§ EXERCISE
Each line of the listing that includes the string "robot" needs to be located and copied.
___ INPUT MATERIAL
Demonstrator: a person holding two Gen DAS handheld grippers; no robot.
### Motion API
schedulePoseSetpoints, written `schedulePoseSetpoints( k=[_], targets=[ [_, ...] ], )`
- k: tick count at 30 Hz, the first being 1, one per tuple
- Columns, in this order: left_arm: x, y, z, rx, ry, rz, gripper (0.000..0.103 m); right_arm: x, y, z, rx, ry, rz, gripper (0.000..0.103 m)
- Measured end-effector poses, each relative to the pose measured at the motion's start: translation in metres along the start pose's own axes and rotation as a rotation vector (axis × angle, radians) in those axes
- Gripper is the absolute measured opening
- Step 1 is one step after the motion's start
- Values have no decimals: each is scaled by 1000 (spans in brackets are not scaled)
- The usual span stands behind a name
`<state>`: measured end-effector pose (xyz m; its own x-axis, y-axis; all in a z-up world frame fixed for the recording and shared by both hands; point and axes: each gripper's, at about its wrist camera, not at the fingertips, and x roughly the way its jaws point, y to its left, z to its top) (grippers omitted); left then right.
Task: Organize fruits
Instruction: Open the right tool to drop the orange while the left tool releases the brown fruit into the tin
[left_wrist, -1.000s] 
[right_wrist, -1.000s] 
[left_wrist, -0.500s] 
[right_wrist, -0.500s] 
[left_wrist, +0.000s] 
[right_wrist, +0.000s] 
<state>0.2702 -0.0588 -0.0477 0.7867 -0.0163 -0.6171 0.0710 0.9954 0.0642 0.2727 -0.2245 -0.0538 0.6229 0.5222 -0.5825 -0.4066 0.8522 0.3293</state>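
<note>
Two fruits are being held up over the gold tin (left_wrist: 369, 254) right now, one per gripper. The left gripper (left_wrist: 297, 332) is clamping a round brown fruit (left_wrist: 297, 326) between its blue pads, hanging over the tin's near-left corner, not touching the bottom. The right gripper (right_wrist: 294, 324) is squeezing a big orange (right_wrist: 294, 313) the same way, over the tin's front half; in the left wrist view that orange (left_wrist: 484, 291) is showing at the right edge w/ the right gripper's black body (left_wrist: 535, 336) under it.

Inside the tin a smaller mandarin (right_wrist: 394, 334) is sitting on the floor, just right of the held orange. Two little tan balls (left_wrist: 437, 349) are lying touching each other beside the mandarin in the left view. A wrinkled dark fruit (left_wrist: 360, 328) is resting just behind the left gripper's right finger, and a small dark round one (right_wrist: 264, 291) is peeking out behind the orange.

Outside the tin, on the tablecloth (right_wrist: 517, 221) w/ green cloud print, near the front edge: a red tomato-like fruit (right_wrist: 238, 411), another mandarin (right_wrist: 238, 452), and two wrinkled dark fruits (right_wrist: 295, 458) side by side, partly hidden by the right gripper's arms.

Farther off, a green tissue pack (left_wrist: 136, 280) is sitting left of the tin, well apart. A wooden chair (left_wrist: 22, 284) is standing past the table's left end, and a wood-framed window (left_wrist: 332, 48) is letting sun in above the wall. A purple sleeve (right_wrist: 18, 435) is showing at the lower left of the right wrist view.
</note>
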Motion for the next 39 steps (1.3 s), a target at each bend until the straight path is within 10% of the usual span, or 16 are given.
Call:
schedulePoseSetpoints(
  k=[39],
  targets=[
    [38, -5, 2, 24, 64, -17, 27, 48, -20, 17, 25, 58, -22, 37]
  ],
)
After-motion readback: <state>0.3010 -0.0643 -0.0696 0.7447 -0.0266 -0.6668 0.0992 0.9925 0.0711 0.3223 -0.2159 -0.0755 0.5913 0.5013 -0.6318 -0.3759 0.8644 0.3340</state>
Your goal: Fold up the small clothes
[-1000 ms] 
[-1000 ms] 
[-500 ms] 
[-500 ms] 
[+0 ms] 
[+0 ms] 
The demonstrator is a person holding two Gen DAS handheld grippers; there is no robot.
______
§ ANSWER SPACE
Demonstrator: a person holding two Gen DAS handheld grippers; no robot.
The demonstrator is a person holding two Gen DAS handheld grippers; there is no robot.

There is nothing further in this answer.